**EXERCISE**
Your answer should be the lines below from the one holding "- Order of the" through the one holding "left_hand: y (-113", copied exactly and with nothing else.

**Records drawn from a dataset**
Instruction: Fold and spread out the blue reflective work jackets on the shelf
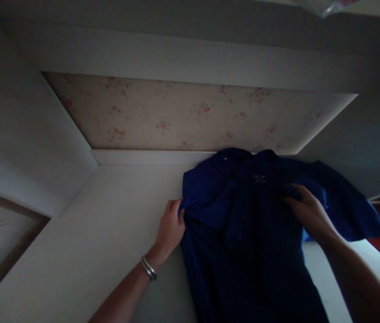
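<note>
The left hand (171,229) is pinching the left shoulder edge of a dark blue shirt (243,224) lying on a white shelf (109,224), the right hand (307,213) gripping its other shoulder; the hanging right sleeve risks dragging it off.

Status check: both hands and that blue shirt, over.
Left hand pinching blue shirt at its left edge. Right hand gripping it near the collar. Shirt spread on white surface. Nothing in the way.
</note>
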Motion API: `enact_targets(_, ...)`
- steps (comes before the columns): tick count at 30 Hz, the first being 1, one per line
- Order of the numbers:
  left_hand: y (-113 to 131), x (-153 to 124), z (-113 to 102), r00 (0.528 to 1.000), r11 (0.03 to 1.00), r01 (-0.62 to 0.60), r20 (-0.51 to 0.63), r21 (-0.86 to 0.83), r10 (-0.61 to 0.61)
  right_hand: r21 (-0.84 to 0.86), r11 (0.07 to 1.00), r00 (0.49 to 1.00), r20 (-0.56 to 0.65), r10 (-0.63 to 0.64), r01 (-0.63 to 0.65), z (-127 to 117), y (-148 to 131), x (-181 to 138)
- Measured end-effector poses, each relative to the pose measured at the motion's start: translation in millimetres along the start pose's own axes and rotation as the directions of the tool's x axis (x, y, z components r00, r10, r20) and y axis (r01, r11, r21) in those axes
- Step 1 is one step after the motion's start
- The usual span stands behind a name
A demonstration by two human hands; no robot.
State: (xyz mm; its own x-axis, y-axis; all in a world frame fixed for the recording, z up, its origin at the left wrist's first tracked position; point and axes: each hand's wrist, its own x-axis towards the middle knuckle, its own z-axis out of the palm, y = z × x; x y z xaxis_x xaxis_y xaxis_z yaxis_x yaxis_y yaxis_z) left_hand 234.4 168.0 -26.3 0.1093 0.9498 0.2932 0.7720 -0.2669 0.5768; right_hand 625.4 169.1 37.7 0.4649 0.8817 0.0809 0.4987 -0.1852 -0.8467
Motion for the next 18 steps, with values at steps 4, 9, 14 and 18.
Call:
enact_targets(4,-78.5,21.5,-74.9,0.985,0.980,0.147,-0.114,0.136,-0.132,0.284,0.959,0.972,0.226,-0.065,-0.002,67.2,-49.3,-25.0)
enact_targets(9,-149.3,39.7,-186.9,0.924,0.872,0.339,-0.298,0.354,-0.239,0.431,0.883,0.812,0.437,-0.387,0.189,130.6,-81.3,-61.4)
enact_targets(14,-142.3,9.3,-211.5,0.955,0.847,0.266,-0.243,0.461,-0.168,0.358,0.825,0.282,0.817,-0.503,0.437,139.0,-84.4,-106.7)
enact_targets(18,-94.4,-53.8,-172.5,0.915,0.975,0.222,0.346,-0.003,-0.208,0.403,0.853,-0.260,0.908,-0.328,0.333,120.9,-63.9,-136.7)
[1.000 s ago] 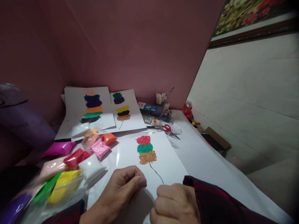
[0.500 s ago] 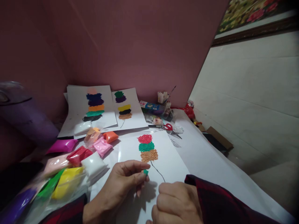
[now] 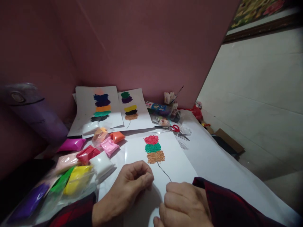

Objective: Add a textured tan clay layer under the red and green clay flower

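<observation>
My left hand (image 3: 132, 183) is curled closed with thumb pressed to forefinger, resting on a white sheet (image 3: 176, 165). The bit of green clay it pinched a moment ago is hidden inside the fingers now. My right hand (image 3: 184, 205) is a closed fist at the sheet's near edge, and whatever it holds is hidden. Just beyond both hands the sheet carries a stack of red, green and orange clay patches (image 3: 154, 148) with a thin black line (image 3: 164, 171) running down toward my right hand.
Bagged clay lies to the left: yellow (image 3: 77, 178), white (image 3: 101, 164), red (image 3: 87, 154), pink (image 3: 109, 146), orange (image 3: 117, 136), magenta (image 3: 72, 144). Two finished sheets (image 3: 111, 118) lean by the pink wall. Red scissors (image 3: 175, 127) and a brush holder (image 3: 170, 98) lie behind. A purple cylinder (image 3: 35, 115) stands left.
Half a second ago my left hand was lifted with a green clay bit pinched at its fingertips; it has curled shut again and lowered onto the sheet. My right fist stays put.
</observation>
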A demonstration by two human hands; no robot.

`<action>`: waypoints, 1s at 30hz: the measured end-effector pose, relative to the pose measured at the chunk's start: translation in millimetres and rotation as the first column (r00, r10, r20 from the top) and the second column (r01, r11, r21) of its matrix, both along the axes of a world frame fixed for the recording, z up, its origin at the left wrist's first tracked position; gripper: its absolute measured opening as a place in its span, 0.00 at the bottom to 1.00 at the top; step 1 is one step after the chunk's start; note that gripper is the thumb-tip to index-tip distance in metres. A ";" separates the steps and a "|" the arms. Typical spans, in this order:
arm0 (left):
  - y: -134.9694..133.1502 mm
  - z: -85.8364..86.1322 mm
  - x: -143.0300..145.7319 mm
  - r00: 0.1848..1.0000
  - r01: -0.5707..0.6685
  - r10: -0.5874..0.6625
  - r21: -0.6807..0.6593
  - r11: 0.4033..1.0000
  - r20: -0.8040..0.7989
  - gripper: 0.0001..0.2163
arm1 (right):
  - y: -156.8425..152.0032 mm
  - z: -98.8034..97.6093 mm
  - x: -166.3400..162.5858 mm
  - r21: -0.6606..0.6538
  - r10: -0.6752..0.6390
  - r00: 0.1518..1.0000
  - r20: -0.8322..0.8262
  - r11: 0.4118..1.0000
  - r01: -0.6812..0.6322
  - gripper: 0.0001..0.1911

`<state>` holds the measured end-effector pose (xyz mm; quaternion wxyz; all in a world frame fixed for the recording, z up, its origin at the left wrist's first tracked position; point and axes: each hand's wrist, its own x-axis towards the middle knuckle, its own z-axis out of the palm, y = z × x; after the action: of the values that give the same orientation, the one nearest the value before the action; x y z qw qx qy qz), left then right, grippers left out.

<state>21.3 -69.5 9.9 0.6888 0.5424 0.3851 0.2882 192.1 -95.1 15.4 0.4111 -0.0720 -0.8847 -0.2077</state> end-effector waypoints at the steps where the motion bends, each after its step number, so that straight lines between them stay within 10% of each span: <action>1: -0.3 0.1 0.0 1.000 -0.003 0.003 0.000 1.000 -0.015 0.15 | 0.3 -0.8 0.2 0.010 0.004 1.000 0.002 1.000 -0.004 0.15; 30: 2.6 -12.0 4.9 0.970 -0.110 0.136 -0.135 0.985 0.200 0.10 | 1.2 3.4 1.8 -0.034 0.006 0.998 0.060 0.999 -0.004 0.17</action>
<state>26.2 -67.0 -2.0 0.7383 0.4407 0.3609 0.3612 194.0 -93.8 18.8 0.3838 -0.0704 -0.9001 -0.1937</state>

**TASK OUTPUT**
- Order of the numbers:
  left_hand: y (-113 to 131), x (-153 to 124), z (-113 to 102), r00 (0.528 to 1.000), r11 (0.03 to 1.00), r01 (-0.62 to 0.60), r20 (-0.51 to 0.63), r21 (-0.86 to 0.83), r10 (-0.61 to 0.61)

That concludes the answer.